Immortal Hero! all thy foes o'ercome,
For ever reign--the rival of Tom Thumb! 
Since startled Metre fled before thy face,
Well wert thou doomed the last of all thy race!
Well might triumphant Genii bear thee hence,
Illustrious conqueror of common sense! 220
Now, last and greatest, Madoc spreads his sails,
Cacique in Mexico,  and Prince in Wales;
Tells us strange tales, as other travellers do,
More old than Mandeville's, and not so true.
Oh, SOUTHEY! SOUTHEY!  cease thy varied song!
A bard may chaunt too often and too long:
As thou art strong in verse, in mercy, spare!
A fourth, alas! were more than we could bear.
But if, in spite of all the world can say,
Thou still wilt verseward plod thy weary way; 230
If still in Berkeley-Ballads most uncivil,
Thou wilt devote old women to the devil, 
The babe unborn thy dread intent may rue:
"God help thee," SOUTHEY,  and thy readers too.

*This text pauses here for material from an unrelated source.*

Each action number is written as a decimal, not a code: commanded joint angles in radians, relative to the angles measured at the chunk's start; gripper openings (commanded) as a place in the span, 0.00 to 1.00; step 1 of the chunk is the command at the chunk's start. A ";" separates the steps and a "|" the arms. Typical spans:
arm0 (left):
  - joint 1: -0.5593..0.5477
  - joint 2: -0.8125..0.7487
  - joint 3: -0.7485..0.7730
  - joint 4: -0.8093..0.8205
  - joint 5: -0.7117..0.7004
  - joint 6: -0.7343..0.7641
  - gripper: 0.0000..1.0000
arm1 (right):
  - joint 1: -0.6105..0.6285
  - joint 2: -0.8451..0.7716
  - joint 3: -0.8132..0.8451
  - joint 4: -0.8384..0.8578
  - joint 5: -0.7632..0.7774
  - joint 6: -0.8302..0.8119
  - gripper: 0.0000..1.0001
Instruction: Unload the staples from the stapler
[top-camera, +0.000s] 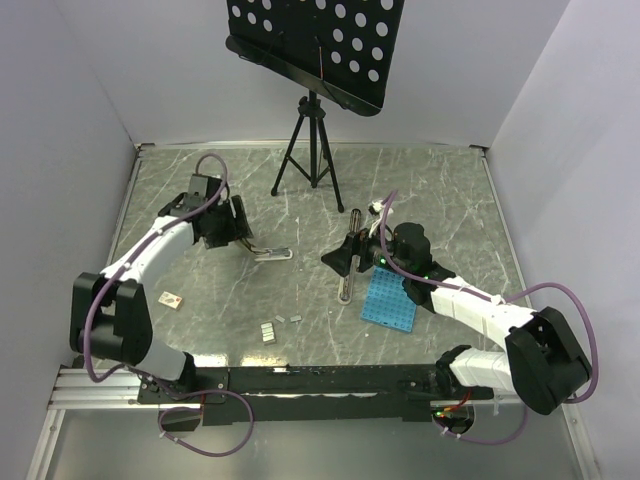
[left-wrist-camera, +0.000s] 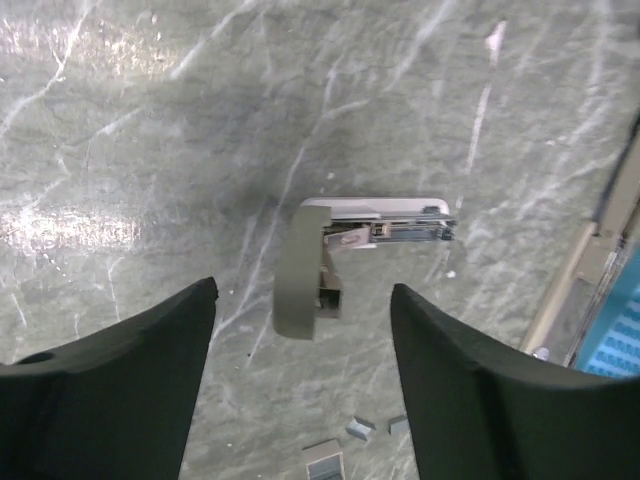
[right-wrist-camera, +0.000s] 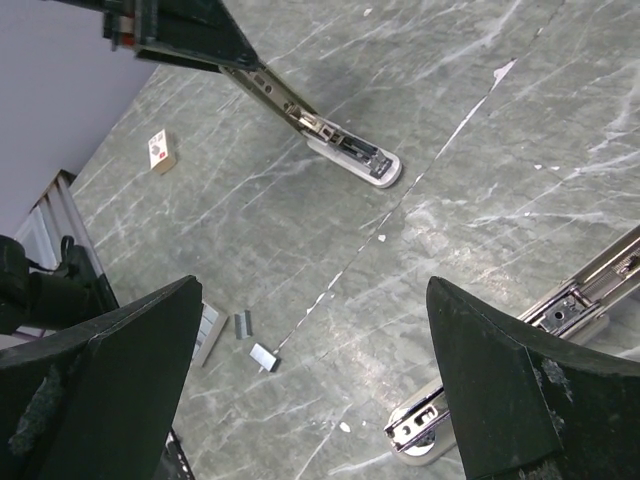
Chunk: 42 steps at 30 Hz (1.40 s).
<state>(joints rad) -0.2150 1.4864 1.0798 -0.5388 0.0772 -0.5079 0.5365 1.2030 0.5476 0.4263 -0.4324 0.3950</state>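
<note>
left gripper (left-wrist-camera: 302, 290): jaws wide apart, empty, just above the stapler (top-camera: 270, 253).
stapler: left of centre, hinged open in a v; better pin its base, then draw the strip out.
staples (top-camera: 268, 330): loose blocks, lower centre.
right gripper (right-wrist-camera: 312, 285): wide open, empty, centre right.
unclear: whether any staples sit in the magazine.

stapler (top-camera: 272, 254) partly hidden under left gripper (top-camera: 241, 238), staples (left-wrist-camera: 323, 465) cut by bottom edge, blue plate (left-wrist-camera: 620, 332) cropped at right
</note>
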 joint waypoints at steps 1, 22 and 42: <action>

Next comes the dull disciple of thy school, 
That mild apostate from poetic rule,
The simple WORDSWORTH, framer of a lay
As soft as evening in his favourite May,
Who warns his friend "to shake off toil and trouble,
And quit his books, for fear of growing double;"  240
Who, both by precept and example, shows
That prose is verse, and verse is merely prose;
Convincing all, by demonstration plain,
Poetic souls delight in prose insane;
And Christmas stories tortured into rhyme
Contain the essence of the true sublime.
Thus, when he tells the tale of Betty Foy,
The idiot mother of "an idiot Boy;"
A moon-struck, silly lad, who lost his way,
And, like his bard, confounded night with day  250
So close on each pathetic part he dwells,
And each adventure so sublimely tells,
That all who view the "idiot in his glory"
Conceive the Bard the hero of the story.